Automating Fax Orders Through Leveraging OCR, Deep Learning, & Machine Learning
Automating Fax Orders Through Leveraging OCR, Deep Learning, & Machine Learning
September 3, 2018
By Gaurav Goyal and Dharmesh Panchmatia
Companies are aiming for the moon with AI, but to really make a success of the technology for businesses, decisionmakers need to deploy it towards clear business problems. In this case study, Cisco Principal IT Architect Gaurav Goyal and Senior Director of eCommerce Dharmesh Panchmatia, explain how the firm deployed a trial-and-error approach to AI in order to solve a clear business problem - the need to manually process fax orders.
Problem Statement:
Cisco Commerce is one of the largest eCommerce Platforms in the industry and it is responsible for booking Cisco’s $40+ billion revenue annually. While bulk of orders are placed by users on the platform; we receive about $4 billion worth of orders through fax and emails which have to be entered manually by Cisco support teams.
We have a large task force for manual processing of these orders and processing of these orders can take anywhere from a few hours to a few days. This creates a stressful situation during quarter ends as a large number of orders have to be booked in a very short amount of time. The cost per order processing is also high due to the intensive manual process.

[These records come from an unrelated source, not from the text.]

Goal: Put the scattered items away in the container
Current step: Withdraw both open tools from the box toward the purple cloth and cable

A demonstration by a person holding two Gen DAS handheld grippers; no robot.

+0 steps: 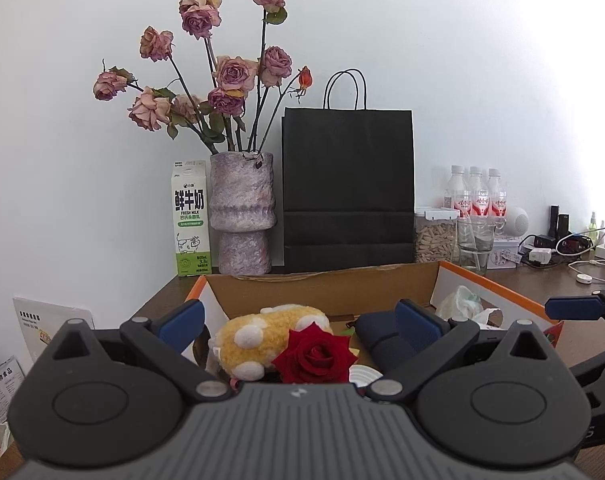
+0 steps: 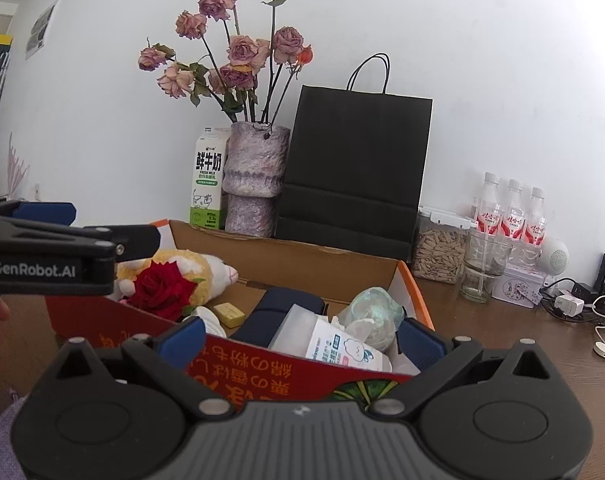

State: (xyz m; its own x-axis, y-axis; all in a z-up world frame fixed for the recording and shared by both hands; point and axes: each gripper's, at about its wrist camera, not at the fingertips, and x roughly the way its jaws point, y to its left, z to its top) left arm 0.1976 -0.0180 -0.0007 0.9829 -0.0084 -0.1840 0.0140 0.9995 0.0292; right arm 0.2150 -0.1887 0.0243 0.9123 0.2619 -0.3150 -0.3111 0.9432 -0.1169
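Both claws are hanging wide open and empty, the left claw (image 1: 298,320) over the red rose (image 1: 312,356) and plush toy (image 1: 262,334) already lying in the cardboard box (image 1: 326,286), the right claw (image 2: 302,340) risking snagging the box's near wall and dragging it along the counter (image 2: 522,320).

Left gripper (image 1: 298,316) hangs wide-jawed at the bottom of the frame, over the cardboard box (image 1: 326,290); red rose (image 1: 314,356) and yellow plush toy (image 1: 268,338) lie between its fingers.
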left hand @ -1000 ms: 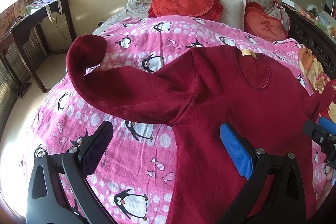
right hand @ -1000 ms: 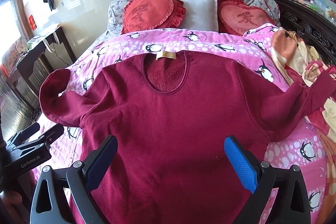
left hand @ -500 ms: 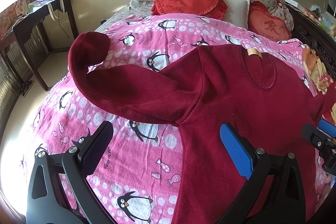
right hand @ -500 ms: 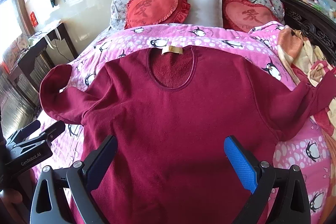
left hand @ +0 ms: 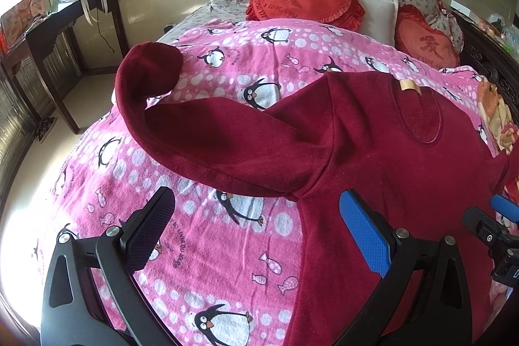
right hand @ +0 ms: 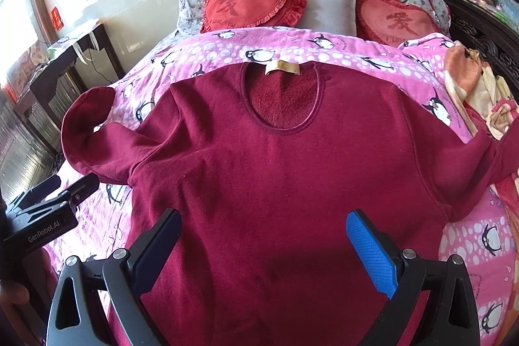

Our goal was to automate this manual process for at least 90% of the fax orders to improve the processing time by 99% and reduce support costs by about $1.7 million annually.
Approach:
We were naïve in the beginning and thought that with a combination of OCR and a rule-based approach, we would be able to address this problem quickly. We quickly realized our folly.
The challenge we ran into was that there was no standard template for fax orders. Every partner used a custom template for sending orders and these templates for the same partner changed dynamically over time. So, we were dealing with thousands of different templates which varied over time. Below, you can see one of the order templates we were dealing with:
We had already started experimenting with different machine learning and deep learning algorithms at this point so we thought we could apply some of these techniques to help us achieve our goal. We first started with machine learning techniques as they are the most cost effective.
Related: How To Not Waste Your Time, Money and Political Capital On AI Moonshots
Attempt: Machine Learning (spaCy) & OCR
In our first attempt, we decided to use spaCy (one of the open source Name Entity Recognition algorithms) to identify blocks of alphanumeric values and segment them based on labels we were expecting in the orders such as Billing Address, Item Name, Quantity, Unit List Price, Total Price, PO Number etc. Once the segmentation was complete, we leveraged OCR (Optical Character Recognition) for reading the information in the blocks and categorize them based on the labels we expected to find in the orders.
The approach worked very well for simple header level information such as PO number etc. but we ran into challenges with variable data such as customer addresses which could span anywhere from 3-5 lines. We augmented the above approach by leveraging Naïve Bayes algorithm to classify addresses and it worked very well to improve our accuracy for address detection.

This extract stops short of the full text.